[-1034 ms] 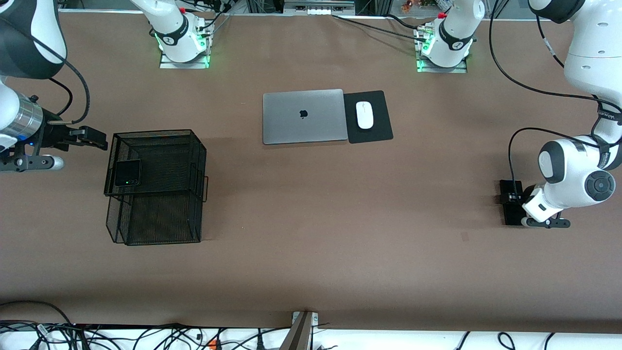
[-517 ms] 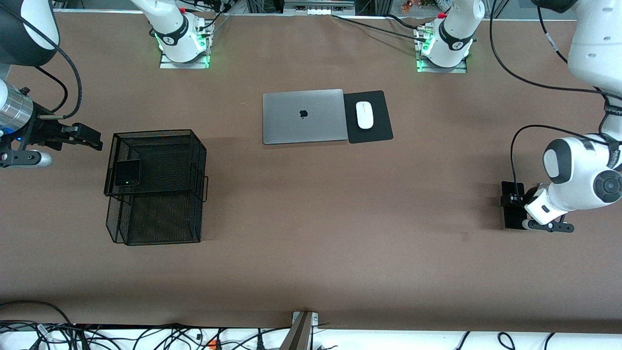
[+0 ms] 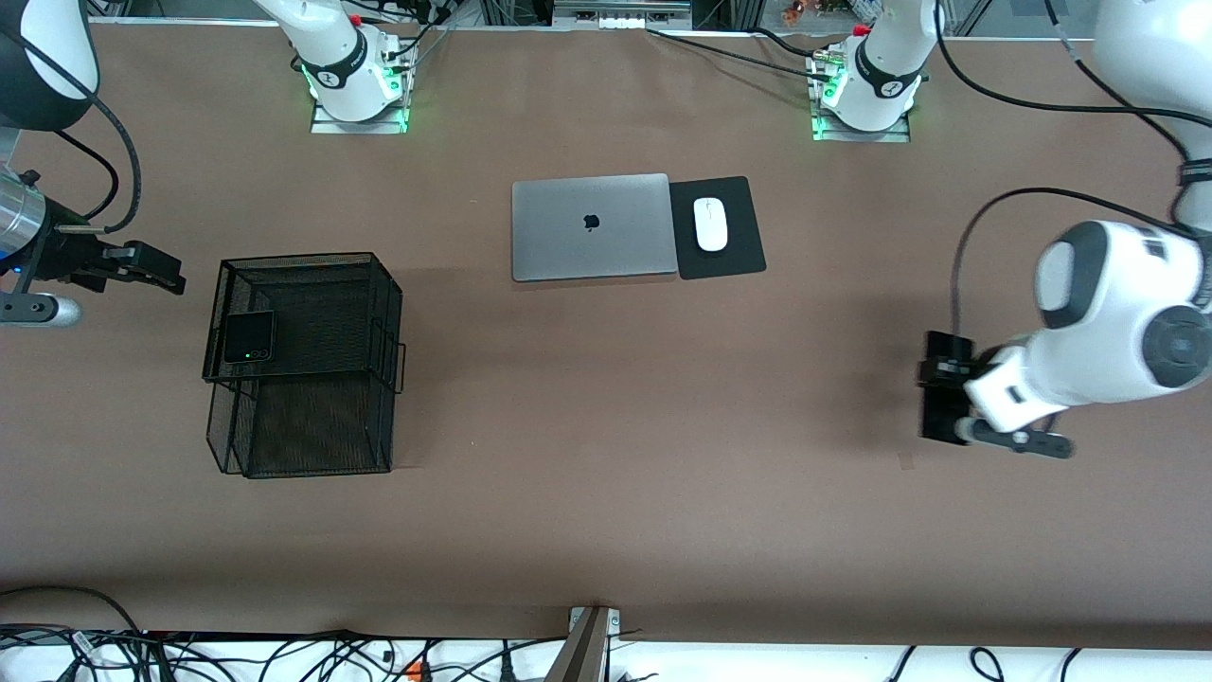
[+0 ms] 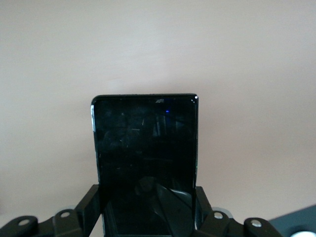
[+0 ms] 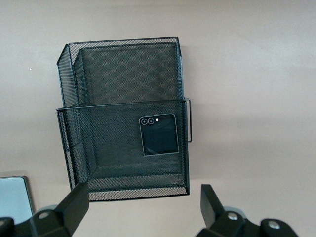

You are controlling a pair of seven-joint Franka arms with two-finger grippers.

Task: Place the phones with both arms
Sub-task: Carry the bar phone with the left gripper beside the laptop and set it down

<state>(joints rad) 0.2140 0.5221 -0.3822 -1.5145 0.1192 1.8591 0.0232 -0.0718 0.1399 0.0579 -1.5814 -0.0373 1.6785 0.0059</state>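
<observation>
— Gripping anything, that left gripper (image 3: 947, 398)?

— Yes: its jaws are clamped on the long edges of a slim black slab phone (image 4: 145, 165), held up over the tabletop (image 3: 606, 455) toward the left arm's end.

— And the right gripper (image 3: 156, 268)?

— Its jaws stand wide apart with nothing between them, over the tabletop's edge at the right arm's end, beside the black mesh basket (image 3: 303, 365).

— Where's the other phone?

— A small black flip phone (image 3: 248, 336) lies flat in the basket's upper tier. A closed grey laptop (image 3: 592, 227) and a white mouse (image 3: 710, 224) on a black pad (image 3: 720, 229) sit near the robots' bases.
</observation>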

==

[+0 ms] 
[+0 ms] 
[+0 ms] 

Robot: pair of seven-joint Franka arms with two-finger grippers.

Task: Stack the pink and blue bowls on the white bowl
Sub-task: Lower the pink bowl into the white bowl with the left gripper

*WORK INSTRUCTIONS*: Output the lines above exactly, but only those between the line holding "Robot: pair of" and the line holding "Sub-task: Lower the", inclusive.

*WRITTEN SOLUTION*:
Robot: pair of seven-joint Franka arms with two-finger grippers.

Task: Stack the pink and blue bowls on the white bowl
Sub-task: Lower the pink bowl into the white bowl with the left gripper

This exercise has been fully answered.